▶ **EXERCISE DESCRIPTION**:
The full listing is needed, transcribed word for word.

▶ **EXERCISE DATA**:
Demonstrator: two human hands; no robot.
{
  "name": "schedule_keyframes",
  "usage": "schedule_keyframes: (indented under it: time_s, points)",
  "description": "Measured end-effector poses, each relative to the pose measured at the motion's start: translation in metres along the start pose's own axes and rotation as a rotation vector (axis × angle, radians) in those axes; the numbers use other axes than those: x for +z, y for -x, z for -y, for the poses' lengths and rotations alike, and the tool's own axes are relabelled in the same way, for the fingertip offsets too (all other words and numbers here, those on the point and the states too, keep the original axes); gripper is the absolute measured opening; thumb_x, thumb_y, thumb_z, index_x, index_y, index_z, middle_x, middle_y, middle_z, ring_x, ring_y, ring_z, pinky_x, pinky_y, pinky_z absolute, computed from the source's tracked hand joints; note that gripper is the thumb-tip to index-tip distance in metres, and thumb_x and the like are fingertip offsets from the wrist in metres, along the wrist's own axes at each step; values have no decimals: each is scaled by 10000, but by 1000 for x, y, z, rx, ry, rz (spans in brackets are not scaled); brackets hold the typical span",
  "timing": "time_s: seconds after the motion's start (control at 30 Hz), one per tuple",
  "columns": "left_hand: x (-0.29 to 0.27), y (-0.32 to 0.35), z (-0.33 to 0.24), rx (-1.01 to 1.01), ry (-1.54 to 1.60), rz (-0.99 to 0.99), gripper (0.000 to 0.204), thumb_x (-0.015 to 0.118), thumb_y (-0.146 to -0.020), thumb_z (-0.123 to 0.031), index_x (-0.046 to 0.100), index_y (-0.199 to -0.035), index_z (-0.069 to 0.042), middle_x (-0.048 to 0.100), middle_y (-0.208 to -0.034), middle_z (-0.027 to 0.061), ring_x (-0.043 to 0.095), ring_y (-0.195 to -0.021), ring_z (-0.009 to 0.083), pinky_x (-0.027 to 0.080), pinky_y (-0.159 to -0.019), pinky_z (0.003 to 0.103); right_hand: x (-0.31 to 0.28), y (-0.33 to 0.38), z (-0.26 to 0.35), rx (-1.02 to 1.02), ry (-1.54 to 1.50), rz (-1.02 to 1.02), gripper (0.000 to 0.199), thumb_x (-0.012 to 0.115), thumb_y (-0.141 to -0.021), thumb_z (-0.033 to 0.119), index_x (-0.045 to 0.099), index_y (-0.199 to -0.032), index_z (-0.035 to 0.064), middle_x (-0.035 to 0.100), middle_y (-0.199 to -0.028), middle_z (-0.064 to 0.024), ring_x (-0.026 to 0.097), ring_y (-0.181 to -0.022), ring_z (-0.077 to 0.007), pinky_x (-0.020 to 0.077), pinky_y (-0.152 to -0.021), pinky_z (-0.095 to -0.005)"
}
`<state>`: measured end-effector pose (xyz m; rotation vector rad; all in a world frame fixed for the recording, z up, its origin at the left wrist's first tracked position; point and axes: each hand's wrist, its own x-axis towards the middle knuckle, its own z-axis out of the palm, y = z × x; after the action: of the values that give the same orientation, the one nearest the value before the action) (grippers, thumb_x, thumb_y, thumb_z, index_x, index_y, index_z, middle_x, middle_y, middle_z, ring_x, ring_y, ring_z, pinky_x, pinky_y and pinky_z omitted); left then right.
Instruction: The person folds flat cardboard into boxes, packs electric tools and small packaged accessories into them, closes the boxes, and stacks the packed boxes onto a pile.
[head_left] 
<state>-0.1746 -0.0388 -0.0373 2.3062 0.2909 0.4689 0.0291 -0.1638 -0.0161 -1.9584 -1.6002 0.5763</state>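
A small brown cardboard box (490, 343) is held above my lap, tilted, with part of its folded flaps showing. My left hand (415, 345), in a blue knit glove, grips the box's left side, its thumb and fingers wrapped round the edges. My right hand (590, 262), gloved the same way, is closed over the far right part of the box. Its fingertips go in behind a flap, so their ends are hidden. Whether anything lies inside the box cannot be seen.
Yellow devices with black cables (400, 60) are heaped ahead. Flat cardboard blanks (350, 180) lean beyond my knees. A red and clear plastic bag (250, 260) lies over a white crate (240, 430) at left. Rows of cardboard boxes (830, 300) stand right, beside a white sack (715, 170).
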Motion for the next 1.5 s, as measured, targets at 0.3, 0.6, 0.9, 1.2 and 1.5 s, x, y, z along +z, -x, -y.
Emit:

▶ **EXERCISE RESULT**:
Demonstrator: two human hands; no robot.
{
  "name": "schedule_keyframes",
  "usage": "schedule_keyframes: (indented under it: time_s, points)",
  "description": "Measured end-effector poses, each relative to the pose measured at the motion's start: translation in metres along the start pose's own axes and rotation as a rotation vector (axis × angle, radians) in those axes; the numbers use other axes than those: x for +z, y for -x, z for -y, for the poses' lengths and rotations alike, and the tool's own axes are relabelled in the same way, for the fingertip offsets too (all other words and numbers here, those on the point and the states too, keep the original axes); gripper is the absolute measured opening; thumb_x, thumb_y, thumb_z, index_x, index_y, index_z, middle_x, middle_y, middle_z, ring_x, ring_y, ring_z, pinky_x, pinky_y, pinky_z absolute, computed from the source's tracked hand joints; note that gripper is the thumb-tip to index-tip distance in metres, and thumb_x and the like are fingertip offsets from the wrist in metres, along the wrist's own axes at each step; values have no decimals: each is scaled by 10000, but by 1000 for x, y, z, rx, ry, rz (spans in brackets are not scaled); brackets hold the typical span",
  "timing": "time_s: seconds after the motion's start (control at 30 Hz), one per tuple",
  "columns": "left_hand: x (-0.29 to 0.27), y (-0.32 to 0.35), z (-0.33 to 0.24), rx (-1.01 to 1.01), ry (-1.54 to 1.60), rz (-0.99 to 0.99), gripper (0.000 to 0.204), thumb_x (-0.015 to 0.118), thumb_y (-0.146 to -0.020), thumb_z (-0.123 to 0.031), index_x (-0.046 to 0.100), index_y (-0.199 to -0.035), index_z (-0.069 to 0.042), middle_x (-0.048 to 0.100), middle_y (-0.208 to -0.034), middle_z (-0.027 to 0.061), ring_x (-0.043 to 0.095), ring_y (-0.195 to -0.021), ring_z (-0.009 to 0.083), pinky_x (-0.027 to 0.080), pinky_y (-0.159 to -0.019), pinky_z (0.003 to 0.103); right_hand: x (-0.31 to 0.28), y (-0.33 to 0.38), z (-0.26 to 0.35), rx (-1.02 to 1.02), ry (-1.54 to 1.50), rz (-1.02 to 1.02), gripper (0.000 to 0.199), thumb_x (-0.012 to 0.115), thumb_y (-0.141 to -0.021), thumb_z (-0.033 to 0.119), index_x (-0.045 to 0.099), index_y (-0.199 to -0.032), index_z (-0.035 to 0.064), middle_x (-0.035 to 0.100), middle_y (-0.199 to -0.028), middle_z (-0.064 to 0.024), ring_x (-0.026 to 0.097), ring_y (-0.181 to -0.022), ring_z (-0.077 to 0.007), pinky_x (-0.020 to 0.077), pinky_y (-0.152 to -0.021), pinky_z (-0.095 to -0.005)"
}
`<state>`: measured end-effector pose (xyz m; rotation vector rad; all in a world frame fixed for the recording, z up, its origin at the left wrist's first tracked position; point and axes: each hand's wrist, its own x-axis towards the middle knuckle, its own z-axis out of the palm, y = z × x; after the action: of the values that give the same orientation, the one nearest the value before the action) (grippers, thumb_x, thumb_y, thumb_z, index_x, index_y, index_z, middle_x, middle_y, middle_z, ring_x, ring_y, ring_z, pinky_x, pinky_y and pinky_z omitted); left then right.
Instruction: The person folds flat cardboard into boxes, packs electric tools and small packaged accessories into them, closes the boxes, and stacks the packed boxes onto a pile.
[head_left] 
<state>-0.1746 -0.0388 -0.0373 2.3062 0.2909 0.4689 0.0291 -0.1638 -0.0161 -1.9584 -1.6002 0.5763</state>
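A small brown cardboard box (490, 343) is held above my lap, tilted, with part of its folded flaps showing. My left hand (415, 345), in a blue knit glove, grips the box's left side, its thumb and fingers wrapped round the edges. My right hand (590, 262), gloved the same way, is closed over the far right part of the box. Its fingertips go in behind a flap, so their ends are hidden. Whether anything lies inside the box cannot be seen.
Yellow devices with black cables (400, 60) are heaped ahead. Flat cardboard blanks (350, 180) lean beyond my knees. A red and clear plastic bag (250, 260) lies over a white crate (240, 430) at left. Rows of cardboard boxes (830, 300) stand right, beside a white sack (715, 170).
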Motion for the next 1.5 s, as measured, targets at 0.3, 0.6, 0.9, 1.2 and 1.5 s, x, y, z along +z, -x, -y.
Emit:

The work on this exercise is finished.